Vasco narrando
Sou Vasco. Meu nome de verdade, poucos sabem, e nem vai ser da boca que vai sair. Tenho vinte e nove anos, corpo fechado de tatuagem, forte, alto. No meu morro, não aceito bagunça. Aqui é ordem, disciplina e respeito. Nada de pirangagem. Quem corre comigo sabe: eu comando a Rocinha de braço firme, e só assim ela se mantém de pé.
Desde que meu pai morreu, ficou só eu e a Jéssica, minha irmã. Ela é meu porto seguro, mas eu quase não tenho tempo pra nada. Muito corre, muito problema pra resolver. Mulher, então… nenhuma. Nunca quis me prender a ninguém. E mais: não me relaciono com mina do morro. Regra que eu mesmo coloquei. Já vi muito chefe cair por causa disso.
Mas tem uma exceção.
Uma mina que cresceu comigo, que brincava comigo quando a vida ainda era só bola de gude e pipa no céu. Laura.
Linda. Educada. De postura. Sempre na dela. Nunca vi ela rodando por aí com homem, nunca vi se rebaixando. Pelo irmão que tem, o Gustavo, já era de se esperar respeito em volta dela. Mas a real é que ela se garante sozinha.
Só que agora… agora as coisas mudaram. Eu percebi.
A menina virou mulher. E que mulher.
Eu juro que tentei não olhar, mas não deu. De uns tempos pra cá, meus olhos seguem ela sem que eu perceba. O cabelo preto batendo na cintura, o jeito dela andar, o corpo que chama atenção sem esforço. E o que mais me pega: a inocência no olhar, aquela pureza que quase não existe mais nesse mundo que a gente vive.
E eu sou o Vasco.
Se eu quero, eu consigo.
E dessa vez, eu quero.
Tava na contenção, conferindo o movimento, quando um carro parou logo na curva. Os vapores que tavam ali também viraram o pescoço, mas meu olhar foi direto.
A porta abriu… e desceu Laura.
Ela deu tchauzinho pra alguém dentro do carro e eu percebi na hora: não era qualquer um. Reconheci logo o rosto, era o Vinícius, irmão do Berg, lá do morro vizinho. Minha atenção fechou nele na hora, do jeito que só eu sei olhar. Laura sentiu. Quando passou por mim, baixou a cabeça, sem coragem de me encarar.
Não pensei duas vezes. Montei na minha moto e subi até ela.
— Te deixo em casa, soube. — falei firme, do jeito que não dá espaço pra recusa.

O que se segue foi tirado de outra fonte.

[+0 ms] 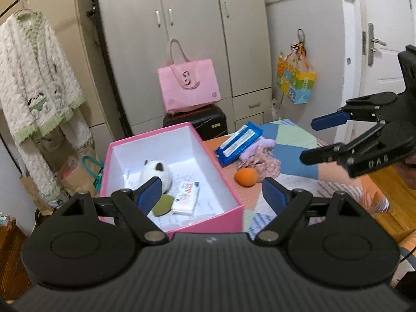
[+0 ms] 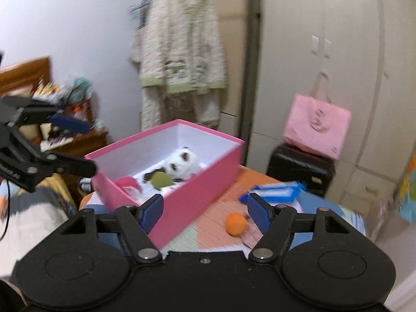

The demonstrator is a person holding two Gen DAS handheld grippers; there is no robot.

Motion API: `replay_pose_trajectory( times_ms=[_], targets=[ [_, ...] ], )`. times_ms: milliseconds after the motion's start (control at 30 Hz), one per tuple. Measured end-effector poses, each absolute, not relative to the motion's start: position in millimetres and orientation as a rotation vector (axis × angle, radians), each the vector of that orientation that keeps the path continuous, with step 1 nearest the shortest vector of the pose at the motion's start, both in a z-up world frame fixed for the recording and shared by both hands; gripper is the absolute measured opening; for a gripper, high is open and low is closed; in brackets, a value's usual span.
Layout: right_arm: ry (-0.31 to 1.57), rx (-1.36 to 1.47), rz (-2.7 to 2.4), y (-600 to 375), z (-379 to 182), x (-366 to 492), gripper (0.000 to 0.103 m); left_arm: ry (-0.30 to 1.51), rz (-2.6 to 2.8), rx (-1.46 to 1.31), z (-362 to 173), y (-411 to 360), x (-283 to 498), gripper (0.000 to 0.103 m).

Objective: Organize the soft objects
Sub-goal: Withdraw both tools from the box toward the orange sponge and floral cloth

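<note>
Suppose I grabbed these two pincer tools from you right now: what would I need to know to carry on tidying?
Left gripper: open, empty, above the pink box.
Right gripper: open, empty.
Done: plush toy, green pad and tissue pack lie in the box.
Left: orange ball, pinkish cloth and blue wipes pack remain on the patchwork cover beside the box.

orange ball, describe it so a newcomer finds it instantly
Start at the open pink box on the patchwork bed cover. Just right of the box, the orange ball lies on the cover beside crumpled floral cloth. It is the only round, plain orange thing there.
</note>
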State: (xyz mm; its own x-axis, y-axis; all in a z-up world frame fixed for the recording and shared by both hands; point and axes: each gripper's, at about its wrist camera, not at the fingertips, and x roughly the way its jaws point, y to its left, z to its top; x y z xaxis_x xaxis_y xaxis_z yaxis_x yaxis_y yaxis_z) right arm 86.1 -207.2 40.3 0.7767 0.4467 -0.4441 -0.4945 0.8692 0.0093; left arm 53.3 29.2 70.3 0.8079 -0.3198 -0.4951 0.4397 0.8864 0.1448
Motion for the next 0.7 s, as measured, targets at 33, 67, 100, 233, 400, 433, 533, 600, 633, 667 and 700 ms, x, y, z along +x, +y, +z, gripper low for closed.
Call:
replay_pose_trajectory(
  times_ms=[33,67,100,233,400,433,533,600,633,667,700],
  targets=[
    [0.454,-0.083,0.5,-218.3,37.2,85.9,0.076,0.479,-0.417,0.26,69.3,24.5,53.4,0.084],
    [0.453,-0.062,0.493,-226.3,34.8,85.9,0.076,0.479,-0.424,0.26,68.1,19.8,53.5,0.084],
    [0.452,-0.04,0.488,-235.7,32.0,85.8,0.076,0.481,-0.434,0.261,66.4,14.3,53.8,0.084],
    [0.456,0.017,0.476,-260.0,22.1,87.0,0.077,0.494,-0.472,0.263,59.2,-7.8,56.7,0.084],
    [0.459,0.037,0.464,-278.6,7.3,94.9,0.077,0.499,-0.487,0.298,47.2,-37.6,62.6,0.084],
    [0.458,0.034,0.454,-281.4,4.1,96.0,0.077,0.502,-0.489,0.301,44.0,-44.0,64.9,0.084],
    [0.455,0.02,0.415,-289.5,-3.7,103.5,0.078,0.516,-0.501,0.3,35.6,-59.6,71.5,0.084],
    [0.43,0.021,0.404,-294.7,-8.9,109.1,0.078,0.527,-0.504,0.295,30.0,-67.1,77.3,0.084],
    [0.407,0.019,0.399,-296.8,-12.1,111.3,0.078,0.529,-0.499,0.293,26.9,-71.0,80.9,0.084],
    [0.388,0.014,0.394,-299.4,-15.1,113.2,0.079,0.526,-0.492,0.294,24.0,-73.7,83.1,0.084],
    [0.373,0.007,0.39,-300.6,-18.8,115.7,0.079,0.52,-0.481,0.298,20.7,-77.8,85.7,0.084]
  ],
)
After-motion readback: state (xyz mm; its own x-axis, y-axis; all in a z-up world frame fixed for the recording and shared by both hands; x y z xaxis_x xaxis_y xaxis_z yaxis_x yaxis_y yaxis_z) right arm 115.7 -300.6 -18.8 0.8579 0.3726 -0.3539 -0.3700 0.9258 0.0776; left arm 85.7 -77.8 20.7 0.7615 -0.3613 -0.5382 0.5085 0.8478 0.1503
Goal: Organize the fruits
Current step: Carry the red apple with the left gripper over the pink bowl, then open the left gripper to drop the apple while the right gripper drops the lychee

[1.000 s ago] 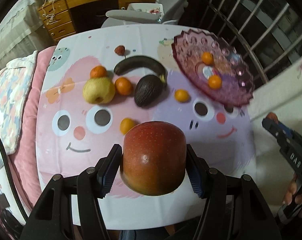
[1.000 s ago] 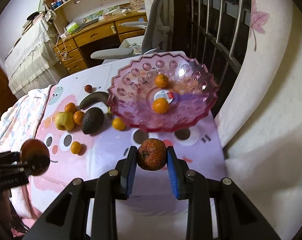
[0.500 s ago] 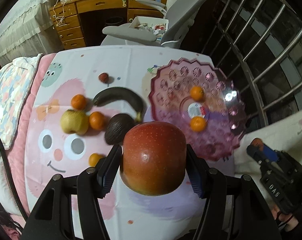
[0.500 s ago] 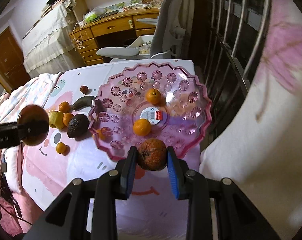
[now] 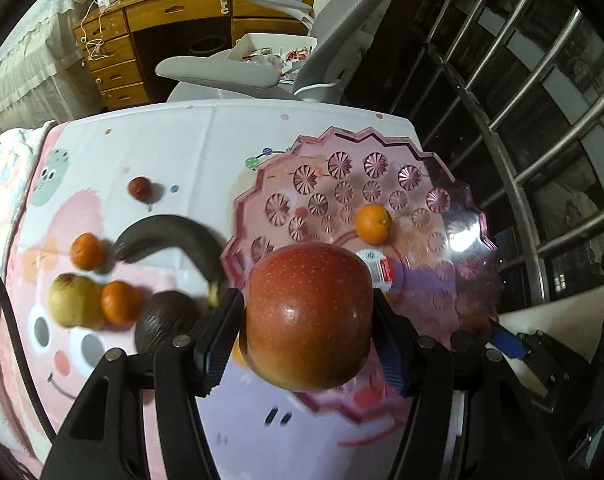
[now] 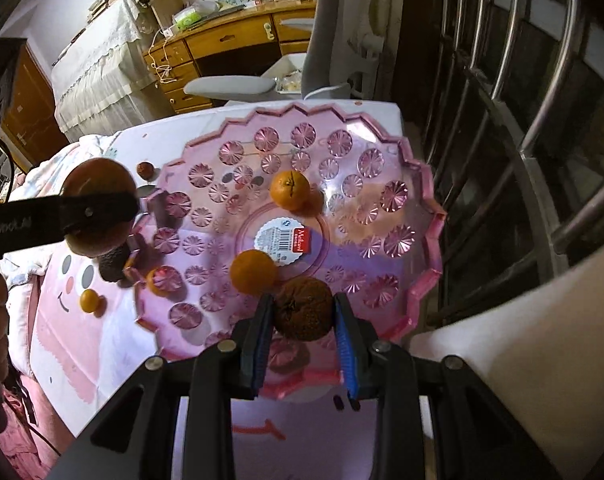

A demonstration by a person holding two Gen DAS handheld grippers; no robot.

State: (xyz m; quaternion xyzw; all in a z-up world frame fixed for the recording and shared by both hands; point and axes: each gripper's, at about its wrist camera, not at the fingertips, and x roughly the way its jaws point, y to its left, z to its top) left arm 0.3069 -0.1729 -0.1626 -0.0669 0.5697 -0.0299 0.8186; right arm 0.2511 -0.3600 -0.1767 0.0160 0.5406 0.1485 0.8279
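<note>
We hold a red apple [image 5: 308, 316] clamped in the left gripper [image 5: 308, 332] at lower centre, over the pink bowl's [image 6: 434, 216] left rim, while the right gripper's [image 6: 304, 316] fingers grip a brownish orange [image 6: 304, 308] above the bowl's near edge.

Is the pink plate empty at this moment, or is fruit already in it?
Not empty. Two small oranges lie in the pink plate; the brownish orange above it is clamped in the right tongs.
</note>
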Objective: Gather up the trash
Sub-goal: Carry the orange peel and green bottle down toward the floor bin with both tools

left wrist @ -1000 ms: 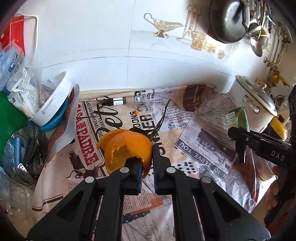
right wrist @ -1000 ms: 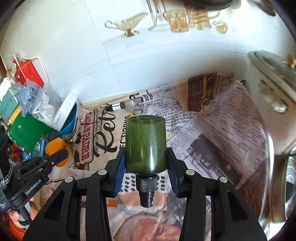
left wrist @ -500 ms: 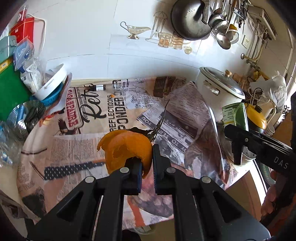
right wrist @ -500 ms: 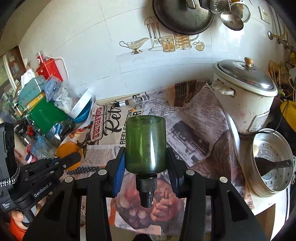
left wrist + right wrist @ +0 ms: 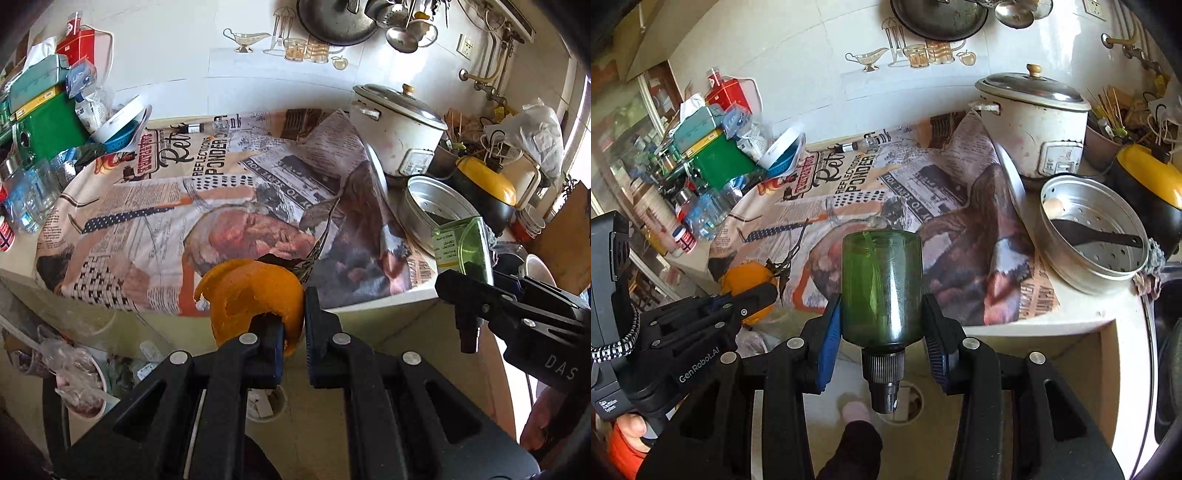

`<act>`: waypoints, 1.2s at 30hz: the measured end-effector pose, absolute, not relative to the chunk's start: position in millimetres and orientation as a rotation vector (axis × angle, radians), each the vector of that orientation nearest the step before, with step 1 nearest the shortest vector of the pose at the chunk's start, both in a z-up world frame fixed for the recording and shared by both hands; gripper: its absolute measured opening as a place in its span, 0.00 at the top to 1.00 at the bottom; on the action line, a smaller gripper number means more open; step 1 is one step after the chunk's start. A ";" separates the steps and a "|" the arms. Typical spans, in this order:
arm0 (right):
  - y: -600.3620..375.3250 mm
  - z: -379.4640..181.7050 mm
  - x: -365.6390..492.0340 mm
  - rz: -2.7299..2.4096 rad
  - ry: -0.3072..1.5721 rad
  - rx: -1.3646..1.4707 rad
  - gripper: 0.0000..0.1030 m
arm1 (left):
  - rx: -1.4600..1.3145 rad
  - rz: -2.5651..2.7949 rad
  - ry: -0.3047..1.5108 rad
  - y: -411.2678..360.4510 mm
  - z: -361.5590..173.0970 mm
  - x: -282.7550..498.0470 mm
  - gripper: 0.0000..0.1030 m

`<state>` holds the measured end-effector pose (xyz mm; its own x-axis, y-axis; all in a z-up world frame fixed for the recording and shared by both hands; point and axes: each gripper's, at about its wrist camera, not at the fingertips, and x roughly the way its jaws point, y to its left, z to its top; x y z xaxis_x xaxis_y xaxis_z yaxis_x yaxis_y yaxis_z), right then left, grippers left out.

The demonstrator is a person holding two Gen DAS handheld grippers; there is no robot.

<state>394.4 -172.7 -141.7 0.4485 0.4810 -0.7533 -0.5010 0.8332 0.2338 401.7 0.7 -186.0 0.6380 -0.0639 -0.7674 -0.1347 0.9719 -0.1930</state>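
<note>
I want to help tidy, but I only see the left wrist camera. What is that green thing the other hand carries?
Observer: A green bottle. The right gripper squeezes it between its fingers, and the black cap points back at the camera.
Child: What's inside the metal pot?
Observer: A black spatula and something pale, maybe an egg.
Child: How does my orange peel look from there?
Observer: Round and smooth, because that camera sees its outer skin.
</note>
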 end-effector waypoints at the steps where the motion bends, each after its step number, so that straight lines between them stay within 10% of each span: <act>1: -177.6 -143.3 390.3 0.611 0.936 -0.027 0.62 | -0.247 0.043 0.893 -4.8 -186.9 395.7 0.92; 14: -202.1 -202.1 354.6 0.607 1.071 0.029 0.62 | -0.266 0.049 1.028 -25.2 -251.2 366.1 0.92; 36: -133.1 -527.4 348.0 0.455 1.374 0.103 0.62 | -0.359 0.073 1.231 64.8 -580.4 353.2 0.92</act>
<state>348.0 -133.1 -527.4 0.1242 0.3704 -0.9205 -0.2523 0.9090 0.3318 353.2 64.8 -580.4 0.3382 -0.1376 -0.9310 -0.2464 0.9418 -0.2287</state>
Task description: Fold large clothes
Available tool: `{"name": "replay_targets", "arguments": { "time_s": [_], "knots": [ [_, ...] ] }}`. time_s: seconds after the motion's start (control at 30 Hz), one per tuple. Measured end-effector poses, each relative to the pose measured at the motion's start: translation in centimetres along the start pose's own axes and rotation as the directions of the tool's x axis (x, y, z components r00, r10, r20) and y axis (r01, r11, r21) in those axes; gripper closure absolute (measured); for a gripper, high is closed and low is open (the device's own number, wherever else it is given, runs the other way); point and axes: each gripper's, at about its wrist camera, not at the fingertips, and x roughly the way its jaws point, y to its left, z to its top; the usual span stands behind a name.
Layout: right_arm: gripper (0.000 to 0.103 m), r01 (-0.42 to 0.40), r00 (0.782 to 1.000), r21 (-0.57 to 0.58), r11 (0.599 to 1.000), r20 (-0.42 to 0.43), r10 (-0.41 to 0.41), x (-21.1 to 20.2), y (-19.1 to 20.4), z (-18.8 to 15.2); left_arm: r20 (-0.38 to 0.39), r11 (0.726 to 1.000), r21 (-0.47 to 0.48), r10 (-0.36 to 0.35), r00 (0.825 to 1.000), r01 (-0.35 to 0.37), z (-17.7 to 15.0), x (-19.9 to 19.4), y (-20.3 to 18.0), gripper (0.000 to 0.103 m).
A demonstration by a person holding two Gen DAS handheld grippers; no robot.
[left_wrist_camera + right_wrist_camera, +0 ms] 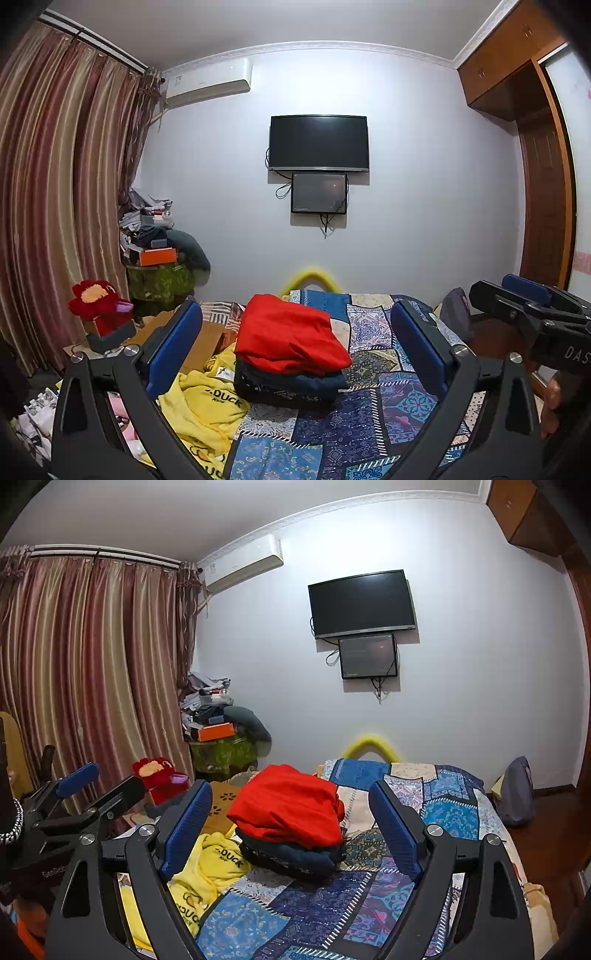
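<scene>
With both of my tools held above the near end of the bed [369, 424], the left tool [295, 339] and the right tool [291, 819] each with fingers spread wide and gripping nothing, the risk I see lies in the next pick-up. If I reach for the crumpled yellow garment [199, 410] at the near left, a finger could snag the folded red top [291, 339] stacked on the dark clothes [288, 387] just beside it and topple that pile. I also judge the yellow garment may slide off the left edge, where it hangs.
</scene>
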Motion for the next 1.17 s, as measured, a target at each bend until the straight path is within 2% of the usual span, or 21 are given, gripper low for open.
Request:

Ela só olhou, respirou fundo e subiu na garupa.
Quando a mão dela encostou na minha cintura, senti um arrepio atravessar meu corpo. Não era medo, não era tensão — era desejo.
Passei pelas vielas, cortando o vento da noite, com ela colada em mim. Parei em frente à casa dela, o motor ainda roncando.
Antes que ela descesse, segurei pela cintura, puxando pra perto. Senti a respiração dela falhar.
— O que tu tava fazendo no carro do Vinícius? … humm? — minha voz saiu baixa, mas firme.
— Ele é um colega da faculdade! — respondeu rápido, como se quisesse se livrar do peso da pergunta.
— Sei… — soltei devagar, sem tirar os olhos dela.
Laura ficou me encarando por alguns segundos, como se tentasse entender o que eu ia fazer depois. Aí, soltei a cintura dela devagar, deixando o toque escorrer pela pele dela como aviso.
Ela entrou pra dentro, mas eu fiquei ali, parado na moto, olhando a porta se fechar.
Não posso dar bobeira. Sei das regras, sei do meu nome, sei do que carrego nos ombros. Mas aquela cena dela dentro do carro de outro mexeu comigo de um jeito que eu não esperava.
E se tem uma coisa que eu não aceito, é dividir o que eu quero.